DATA SHOWN:
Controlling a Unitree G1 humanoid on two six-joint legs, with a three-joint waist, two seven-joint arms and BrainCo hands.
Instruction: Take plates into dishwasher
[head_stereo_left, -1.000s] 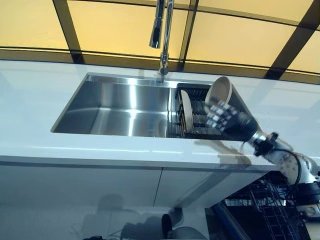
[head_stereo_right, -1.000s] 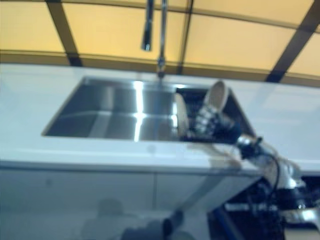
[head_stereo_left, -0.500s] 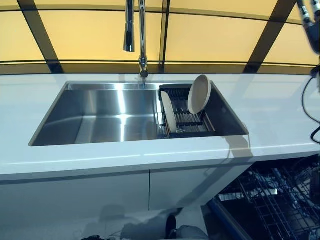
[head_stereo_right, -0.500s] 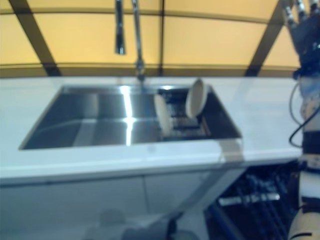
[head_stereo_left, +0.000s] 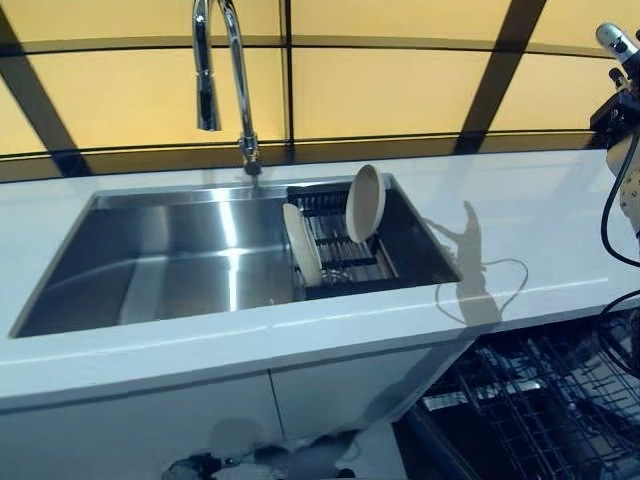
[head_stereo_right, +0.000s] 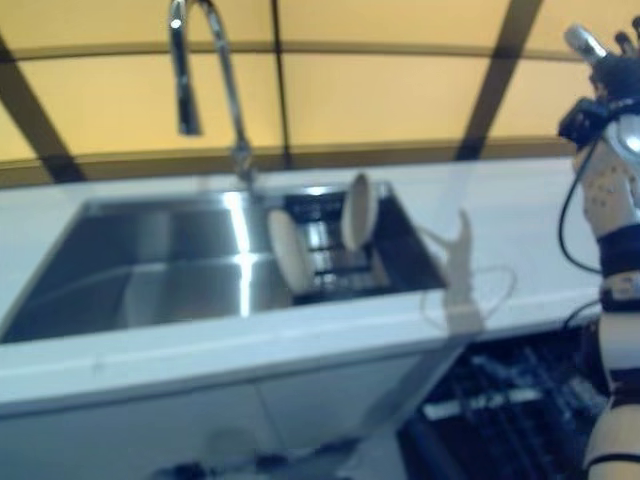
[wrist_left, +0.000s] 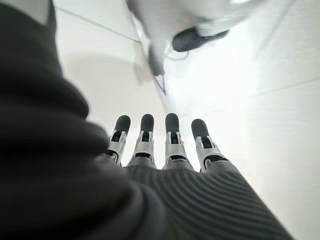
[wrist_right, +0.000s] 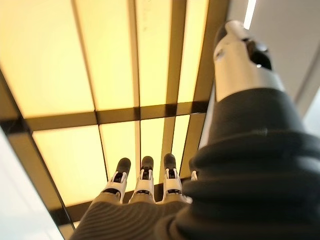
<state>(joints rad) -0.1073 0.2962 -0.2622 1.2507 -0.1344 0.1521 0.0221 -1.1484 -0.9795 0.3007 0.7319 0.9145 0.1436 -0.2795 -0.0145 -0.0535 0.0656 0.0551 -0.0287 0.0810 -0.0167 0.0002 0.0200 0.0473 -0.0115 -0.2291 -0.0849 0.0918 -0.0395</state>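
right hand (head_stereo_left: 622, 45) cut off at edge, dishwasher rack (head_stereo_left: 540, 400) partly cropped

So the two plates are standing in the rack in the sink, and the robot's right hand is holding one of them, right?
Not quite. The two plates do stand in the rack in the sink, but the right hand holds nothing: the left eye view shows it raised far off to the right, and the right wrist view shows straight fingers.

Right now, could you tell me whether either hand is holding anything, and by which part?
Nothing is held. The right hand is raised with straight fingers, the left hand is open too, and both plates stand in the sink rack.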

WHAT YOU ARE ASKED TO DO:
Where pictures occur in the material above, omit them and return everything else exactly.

TASK SOLUTION:
Controlling a Unitree G1 humanoid on two six-joint legs, with a three-joint waist, two seven-joint arms and BrainCo hands.
Instruction: Take plates into dishwasher
[head_stereo_left, -1.000s] 
[head_stereo_right, -1.000s] 
[head_stereo_left, -0.500s] 
[head_stereo_right, -0.500s] 
[head_stereo_left, +0.000s] 
[head_stereo_right, +0.000s] 
[wrist_left, +0.000s] 
[wrist_right, +0.000s] 
<state>(joints rad) -0.1073 0.2962 -0.2622 1.2507 -0.1344 0.1521 0.0221 -1.1484 -0.9795 0.3007 0.7319 0.9145 0.1436 -0.2795 -0.0145 -0.0535 0.0656 0.0551 -0.0287 0.0810 -0.0167 0.0002 0.0200 0.0473 -0.0115 -0.2291 -0.0849 0.0918 -0.0395</state>
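right hand (head_stereo_left: 622, 45) cut off at edge, dishwasher rack (head_stereo_left: 540, 400) partly cropped

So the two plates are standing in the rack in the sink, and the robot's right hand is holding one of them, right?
Not quite. The two plates do stand in the rack in the sink, but the right hand holds nothing: the left eye view shows it raised far off to the right, and the right wrist view shows straight fingers.

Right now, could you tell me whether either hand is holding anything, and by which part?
Nothing is held. The right hand is raised with straight fingers, the left hand is open too, and both plates stand in the sink rack.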

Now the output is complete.